IV. The False Security of Iron Domes

 

Israel may feel secure behind its Iron Dome — but you cannot shoot down grief. You cannot intercept generational hatred. You cannot bomb a people into submission without bombing your own future into fragility.

 

As the Luganda wisdom reminds us: a subdued enemy is not a dead enemy. They are still breathing, still thinking, still remembering. A society beaten into a corner becomes either silent or explosive — and Gaza has shown it will not be eternally silent.

 

The proverb is a caution: victory without compassion is a future without peace.

 

 

V. The Spiritual Irony of Chosen People

 

Israel calls itself the homeland of a chosen people. But what is the meaning of chosenness if it becomes synonymous with relentless dominance, unchecked retaliation, and collective punishment? To be chosen, in the biblical sense, was to be a light unto nations — a moral beacon, not a military machine.

 

Yet now, the world watches images of starving Palestinian children, leveled neighborhoods, and medical convoys blocked. The “bite” has become visible. And even global sympathies are shifting.

 

The same hand that once subdued is now biting — not in justice, but in fear.
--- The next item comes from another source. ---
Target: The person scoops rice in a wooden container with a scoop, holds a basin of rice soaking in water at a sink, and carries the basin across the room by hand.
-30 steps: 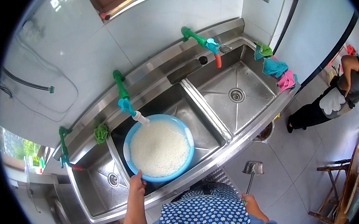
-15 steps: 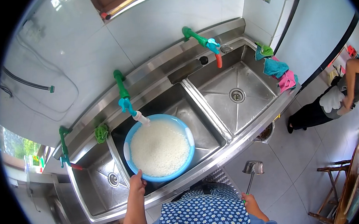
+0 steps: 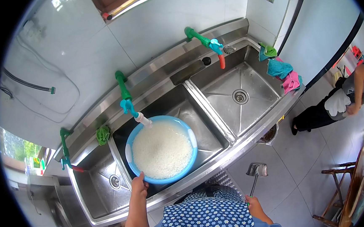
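A blue and white basin (image 3: 193, 144) stands in the middle sink, full of white rice (image 3: 162, 150) in cloudy water. My left hand (image 3: 139, 185) grips the basin's near left rim, thumb on top and fingers hidden below. Over the basin's far left edge hangs the white spout of a green and blue tap (image 3: 126, 101). Out to the right of the sink, my right hand (image 3: 252, 202) is closed around the handle of a metal ladle (image 3: 257, 169), whose bowl is above the floor.
A second tap (image 3: 204, 40) reaches over the right sink (image 3: 231, 93). Cloths (image 3: 279, 68) lie on its right edge. The left sink (image 3: 104, 182) has its own tap. A bucket (image 3: 269, 135) stands below the counter. At the right are a person (image 3: 337, 100) and a wooden table (image 3: 360, 185).
The person at the right has moved their arm and leaned slightly. My hands, the basin and the ladle have stayed nearly where they were.
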`<state>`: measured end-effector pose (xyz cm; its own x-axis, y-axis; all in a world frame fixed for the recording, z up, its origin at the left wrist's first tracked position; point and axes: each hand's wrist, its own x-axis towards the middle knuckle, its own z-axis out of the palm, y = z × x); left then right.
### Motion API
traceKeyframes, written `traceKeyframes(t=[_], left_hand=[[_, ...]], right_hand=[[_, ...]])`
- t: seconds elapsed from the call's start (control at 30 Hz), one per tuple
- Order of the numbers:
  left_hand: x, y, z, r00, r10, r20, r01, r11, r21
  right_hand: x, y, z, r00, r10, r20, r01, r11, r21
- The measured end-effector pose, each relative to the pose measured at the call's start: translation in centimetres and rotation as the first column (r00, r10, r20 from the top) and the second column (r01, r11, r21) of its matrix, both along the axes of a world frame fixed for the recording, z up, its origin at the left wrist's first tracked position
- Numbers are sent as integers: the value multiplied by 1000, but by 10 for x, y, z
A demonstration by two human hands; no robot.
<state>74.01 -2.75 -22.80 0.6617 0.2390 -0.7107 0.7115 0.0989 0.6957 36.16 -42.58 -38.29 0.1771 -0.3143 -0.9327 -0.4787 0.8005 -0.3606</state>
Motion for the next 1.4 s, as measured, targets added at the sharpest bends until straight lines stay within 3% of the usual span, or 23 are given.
traceKeyframes(t=[0.07, 0.3, 0.37, 0.57, 0.67, 0.77, 0.97, 1.17, 1.27, 1.4], left_hand=[[0, -1, 2, 1000, 1, -3, -1, 1000, 2], [-1, -2, 4, 1000, 5, 4, -5, 1000, -12], [-1, -2, 4, 1000, 1, 0, -1, 1000, -6], [-1, -1, 1, 1000, 7, 7, -7, 1000, -9], [-2, -2, 2, 1000, 7, 4, -7, 1000, -13], [-1, -1, 3, 1000, -4, -8, 4, 1000, -5], [0, -2, 1, 1000, 19, -6, -19, 1000, -7], [0, -5, 6, 1000, 21, -4, -21, 1000, -16], [0, -6, 6, 1000, 25, -2, -25, 1000, -18], [-1, -5, 5, 1000, 25, 3, -25, 999, -26]], right_hand=[[-11, -5, -34, 999, -21, -48, 24, 998, 60], [-14, -5, -47, 998, -31, -46, 36, 994, 103], [-25, -2, -84, 989, 65, -135, -60, 997, 38], [-29, 1, -93, 989, 10, -146, -9, 1000, 13], [-14, -4, -39, 989, -142, -34, 145, 986, 84], [-3, 2, 0, 1000, -25, -18, 25, 1000, -3], [7, 1, 13, 997, 19, -72, -18, 1000, 14], [6, -1, 4, 996, 29, -86, -27, 999, 29], [-27, -1, -86, 991, 73, -115, -72, 997, 6], [-23, -2, -72, 990, 83, -117, -84, 996, -2]])
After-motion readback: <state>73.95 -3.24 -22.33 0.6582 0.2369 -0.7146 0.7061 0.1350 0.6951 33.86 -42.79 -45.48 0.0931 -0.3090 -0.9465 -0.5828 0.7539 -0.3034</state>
Not in security, but in cycles of revenge. And each bite poisons the possibility of ever being truly safe.

 

 

VI. Conclusion: From Domination to Dignity

 

The Luganda proverb is both judgment and roadmap.

 

> “Bw’omega toluma” is not just about your enemy — it is about your own future.

 

Because when you bite what you’ve already subdued, you don’t just wound your opponent — you awaken a rage that never sleeps. The only true victory is the one where even the vanquished finds a place to stand — and breathe.

 

If Israel seeks real peace, it must stop biting, and start building. Start healing. Start imagining coexistence — not conquest.

 

And if the world fails to learn this Luganda wisdom, it will continue to watch war after war with no end in sight — only more blood, more rubble, and more children born into vengeance.

 

Let the African proverb speak to the nations: When you subdue, show restraint. When you win, show wisdom. For the strongest is not the one who destroys — but the one who stops when he can destroy.